═══ THE RECORDS ═══

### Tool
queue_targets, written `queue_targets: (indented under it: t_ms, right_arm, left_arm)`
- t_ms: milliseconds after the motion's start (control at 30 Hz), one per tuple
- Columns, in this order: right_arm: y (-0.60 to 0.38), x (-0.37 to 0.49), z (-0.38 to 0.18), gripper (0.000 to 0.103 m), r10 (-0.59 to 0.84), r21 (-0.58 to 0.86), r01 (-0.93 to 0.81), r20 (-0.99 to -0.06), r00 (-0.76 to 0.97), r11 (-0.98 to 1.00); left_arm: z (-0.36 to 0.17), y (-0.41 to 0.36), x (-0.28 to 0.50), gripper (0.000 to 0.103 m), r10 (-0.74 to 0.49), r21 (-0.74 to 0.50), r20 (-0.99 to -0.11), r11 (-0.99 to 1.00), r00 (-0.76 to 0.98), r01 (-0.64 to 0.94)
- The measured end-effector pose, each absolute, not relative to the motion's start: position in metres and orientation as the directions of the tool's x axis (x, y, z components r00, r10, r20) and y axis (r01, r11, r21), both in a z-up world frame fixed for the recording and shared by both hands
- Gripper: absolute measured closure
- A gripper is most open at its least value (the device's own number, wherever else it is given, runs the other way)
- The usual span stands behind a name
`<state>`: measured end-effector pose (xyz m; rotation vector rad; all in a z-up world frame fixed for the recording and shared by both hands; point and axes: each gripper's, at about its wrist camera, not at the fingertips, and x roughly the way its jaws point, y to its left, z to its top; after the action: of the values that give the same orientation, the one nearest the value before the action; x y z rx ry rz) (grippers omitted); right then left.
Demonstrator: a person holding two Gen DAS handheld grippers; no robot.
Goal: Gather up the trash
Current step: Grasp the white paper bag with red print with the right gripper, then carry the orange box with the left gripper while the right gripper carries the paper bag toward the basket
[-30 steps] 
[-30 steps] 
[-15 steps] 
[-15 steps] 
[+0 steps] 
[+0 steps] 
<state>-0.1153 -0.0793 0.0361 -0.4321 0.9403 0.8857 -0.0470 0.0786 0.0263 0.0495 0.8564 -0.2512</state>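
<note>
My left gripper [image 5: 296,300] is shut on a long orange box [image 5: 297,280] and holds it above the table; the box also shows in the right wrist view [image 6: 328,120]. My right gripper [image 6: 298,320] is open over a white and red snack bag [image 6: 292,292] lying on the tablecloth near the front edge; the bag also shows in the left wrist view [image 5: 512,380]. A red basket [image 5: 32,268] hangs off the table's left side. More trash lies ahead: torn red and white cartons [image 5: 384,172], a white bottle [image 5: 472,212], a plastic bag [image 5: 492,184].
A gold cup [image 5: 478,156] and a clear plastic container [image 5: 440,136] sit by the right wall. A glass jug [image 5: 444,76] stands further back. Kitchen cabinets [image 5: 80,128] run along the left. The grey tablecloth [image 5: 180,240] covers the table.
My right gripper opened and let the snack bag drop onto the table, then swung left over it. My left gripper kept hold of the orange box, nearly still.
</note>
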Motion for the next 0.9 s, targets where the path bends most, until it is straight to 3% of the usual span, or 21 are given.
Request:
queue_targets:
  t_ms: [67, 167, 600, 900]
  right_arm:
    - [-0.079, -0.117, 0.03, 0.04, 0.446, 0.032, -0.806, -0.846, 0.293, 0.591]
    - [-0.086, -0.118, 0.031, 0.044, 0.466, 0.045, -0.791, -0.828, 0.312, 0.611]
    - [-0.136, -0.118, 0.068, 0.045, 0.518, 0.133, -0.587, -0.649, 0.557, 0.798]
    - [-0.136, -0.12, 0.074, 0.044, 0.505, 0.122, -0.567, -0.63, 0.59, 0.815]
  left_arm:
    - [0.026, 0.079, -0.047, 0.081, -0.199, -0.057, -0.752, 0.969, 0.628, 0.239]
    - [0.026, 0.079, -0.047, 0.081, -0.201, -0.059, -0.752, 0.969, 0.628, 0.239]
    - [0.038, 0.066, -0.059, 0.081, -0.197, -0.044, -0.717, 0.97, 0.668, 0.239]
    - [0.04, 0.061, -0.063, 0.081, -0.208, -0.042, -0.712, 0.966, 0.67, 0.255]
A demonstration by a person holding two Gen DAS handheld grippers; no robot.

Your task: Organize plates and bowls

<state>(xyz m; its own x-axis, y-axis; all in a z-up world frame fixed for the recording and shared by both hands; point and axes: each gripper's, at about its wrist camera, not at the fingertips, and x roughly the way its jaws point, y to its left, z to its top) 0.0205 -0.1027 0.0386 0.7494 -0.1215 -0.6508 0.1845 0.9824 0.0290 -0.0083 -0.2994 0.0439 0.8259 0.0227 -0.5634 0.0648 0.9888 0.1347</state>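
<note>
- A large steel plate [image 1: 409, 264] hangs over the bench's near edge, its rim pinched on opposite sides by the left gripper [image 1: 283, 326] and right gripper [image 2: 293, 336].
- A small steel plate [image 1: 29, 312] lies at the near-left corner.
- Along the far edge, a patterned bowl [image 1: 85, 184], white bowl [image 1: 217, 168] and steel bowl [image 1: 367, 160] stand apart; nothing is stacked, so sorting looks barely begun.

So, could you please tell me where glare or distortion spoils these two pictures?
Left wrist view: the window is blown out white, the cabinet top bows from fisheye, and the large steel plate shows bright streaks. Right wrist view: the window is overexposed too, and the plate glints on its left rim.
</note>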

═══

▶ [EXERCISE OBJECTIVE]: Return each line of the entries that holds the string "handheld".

▶ [ANSWER TO THIS EXERCISE]:
Demonstrator: a person holding two Gen DAS handheld grippers; no robot.
A demonstration by a person holding two Gen DAS handheld grippers; no robot.

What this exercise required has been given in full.